Need explanations for Linux bash builtin exec command behavior

Need explanations for Linux bash builtin exec command behavior - linux

From Bash Reference Manual I get the following about exec bash builtin command:
If command is supplied, it replaces the shell without creating a new process.
Now I have the following bash script:
#!/bin/bash
exec ls;
echo 123;
exit 0
This executed, I got this:
cleanup.sh ex1.bash file.bash file.bash~ output.log
(files from the current directory)
Now, if I have this script:
#!/bin/bash
exec ls | cat
echo 123
exit 0
I get the following output:
cleanup.sh
ex1.bash
file.bash
file.bash~
output.log
123
My question is:
If when exec is invoked it replaces the shell without creating a new process, why when put | cat, the echo 123 is printed, but without it, it isn't.
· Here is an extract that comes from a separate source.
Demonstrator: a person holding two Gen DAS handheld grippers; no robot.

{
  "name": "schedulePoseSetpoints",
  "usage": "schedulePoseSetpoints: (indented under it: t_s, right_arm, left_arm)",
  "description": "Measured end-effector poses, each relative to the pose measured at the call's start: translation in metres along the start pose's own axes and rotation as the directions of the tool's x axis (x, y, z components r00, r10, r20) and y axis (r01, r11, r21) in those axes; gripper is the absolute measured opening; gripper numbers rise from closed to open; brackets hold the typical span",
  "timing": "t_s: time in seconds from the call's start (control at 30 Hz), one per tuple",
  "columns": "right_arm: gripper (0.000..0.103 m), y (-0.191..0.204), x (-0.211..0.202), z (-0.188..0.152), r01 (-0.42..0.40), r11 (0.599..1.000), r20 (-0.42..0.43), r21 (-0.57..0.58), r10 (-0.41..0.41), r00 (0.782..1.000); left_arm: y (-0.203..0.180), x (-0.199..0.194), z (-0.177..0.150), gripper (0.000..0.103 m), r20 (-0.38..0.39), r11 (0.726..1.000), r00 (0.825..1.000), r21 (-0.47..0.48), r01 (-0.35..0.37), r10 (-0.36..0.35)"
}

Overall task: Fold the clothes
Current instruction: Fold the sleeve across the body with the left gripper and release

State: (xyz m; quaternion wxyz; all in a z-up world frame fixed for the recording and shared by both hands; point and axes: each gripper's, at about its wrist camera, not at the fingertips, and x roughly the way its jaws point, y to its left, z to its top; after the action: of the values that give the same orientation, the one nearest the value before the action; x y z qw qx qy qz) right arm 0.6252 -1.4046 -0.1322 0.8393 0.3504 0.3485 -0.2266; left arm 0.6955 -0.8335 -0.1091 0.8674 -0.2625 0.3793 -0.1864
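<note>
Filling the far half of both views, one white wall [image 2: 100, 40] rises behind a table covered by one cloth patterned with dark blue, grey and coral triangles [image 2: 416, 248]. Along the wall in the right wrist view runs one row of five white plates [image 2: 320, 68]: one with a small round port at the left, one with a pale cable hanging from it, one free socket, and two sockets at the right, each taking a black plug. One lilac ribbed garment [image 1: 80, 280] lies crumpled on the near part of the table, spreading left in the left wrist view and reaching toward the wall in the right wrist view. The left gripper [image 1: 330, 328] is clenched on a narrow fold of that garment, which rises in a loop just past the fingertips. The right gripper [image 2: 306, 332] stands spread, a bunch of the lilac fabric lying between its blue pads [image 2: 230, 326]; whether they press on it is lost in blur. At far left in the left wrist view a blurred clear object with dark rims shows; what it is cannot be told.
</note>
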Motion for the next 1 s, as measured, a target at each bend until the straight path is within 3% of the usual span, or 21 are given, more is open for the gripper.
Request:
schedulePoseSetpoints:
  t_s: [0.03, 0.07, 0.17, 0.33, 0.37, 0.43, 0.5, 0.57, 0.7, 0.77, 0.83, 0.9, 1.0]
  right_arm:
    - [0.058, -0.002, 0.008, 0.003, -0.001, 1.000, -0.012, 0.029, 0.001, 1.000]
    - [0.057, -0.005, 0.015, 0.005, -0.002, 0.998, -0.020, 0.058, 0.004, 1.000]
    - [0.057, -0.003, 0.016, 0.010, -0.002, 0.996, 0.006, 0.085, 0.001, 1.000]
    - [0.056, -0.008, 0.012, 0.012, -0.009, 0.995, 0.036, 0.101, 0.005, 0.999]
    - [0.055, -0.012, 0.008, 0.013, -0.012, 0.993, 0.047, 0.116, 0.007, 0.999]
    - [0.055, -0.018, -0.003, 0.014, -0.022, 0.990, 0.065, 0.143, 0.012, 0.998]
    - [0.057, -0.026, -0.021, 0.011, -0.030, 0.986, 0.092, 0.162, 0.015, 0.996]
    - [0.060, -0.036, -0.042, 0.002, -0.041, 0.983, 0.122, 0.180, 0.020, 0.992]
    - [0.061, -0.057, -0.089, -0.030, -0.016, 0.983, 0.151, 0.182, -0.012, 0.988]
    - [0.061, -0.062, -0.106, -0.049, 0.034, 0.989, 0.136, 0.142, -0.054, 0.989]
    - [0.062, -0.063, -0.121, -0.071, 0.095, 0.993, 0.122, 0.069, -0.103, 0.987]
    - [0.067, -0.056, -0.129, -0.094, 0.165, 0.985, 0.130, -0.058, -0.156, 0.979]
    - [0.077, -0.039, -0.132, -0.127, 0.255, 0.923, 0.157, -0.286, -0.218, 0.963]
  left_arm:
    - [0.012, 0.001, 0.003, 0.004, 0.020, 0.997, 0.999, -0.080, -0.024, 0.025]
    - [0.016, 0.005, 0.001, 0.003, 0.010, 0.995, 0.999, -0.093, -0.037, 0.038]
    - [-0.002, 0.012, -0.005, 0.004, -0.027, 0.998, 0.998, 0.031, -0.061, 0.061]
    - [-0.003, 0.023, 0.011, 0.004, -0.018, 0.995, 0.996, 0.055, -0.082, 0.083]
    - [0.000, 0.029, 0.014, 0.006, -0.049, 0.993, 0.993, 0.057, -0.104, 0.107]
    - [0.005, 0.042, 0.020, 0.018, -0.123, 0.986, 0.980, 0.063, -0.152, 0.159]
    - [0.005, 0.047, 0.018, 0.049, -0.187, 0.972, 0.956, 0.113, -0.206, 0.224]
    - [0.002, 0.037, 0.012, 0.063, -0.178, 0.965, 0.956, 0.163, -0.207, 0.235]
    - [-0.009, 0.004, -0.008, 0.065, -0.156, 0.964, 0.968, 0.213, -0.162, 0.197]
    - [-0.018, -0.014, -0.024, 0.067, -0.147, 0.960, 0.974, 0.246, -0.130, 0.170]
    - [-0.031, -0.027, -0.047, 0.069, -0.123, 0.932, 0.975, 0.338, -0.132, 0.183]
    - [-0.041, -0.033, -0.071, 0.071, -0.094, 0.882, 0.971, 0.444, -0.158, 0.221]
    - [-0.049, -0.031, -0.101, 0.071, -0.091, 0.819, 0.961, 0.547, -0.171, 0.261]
So, I would be happy if someone can explain what's the logic of this behavior.
Thanks.
EDIT:
After #torek response, I get an even harder to explain behavior:
1.exec ls>out command creates the out file and put in it the ls's command result;
2.exec ls>out1 ls>out2 creates only the files, but do not put inside any result. If the command works as suggested, I think the command number 2 should have the same result as command number 1 (even more, I think it should not have had created the out2 file).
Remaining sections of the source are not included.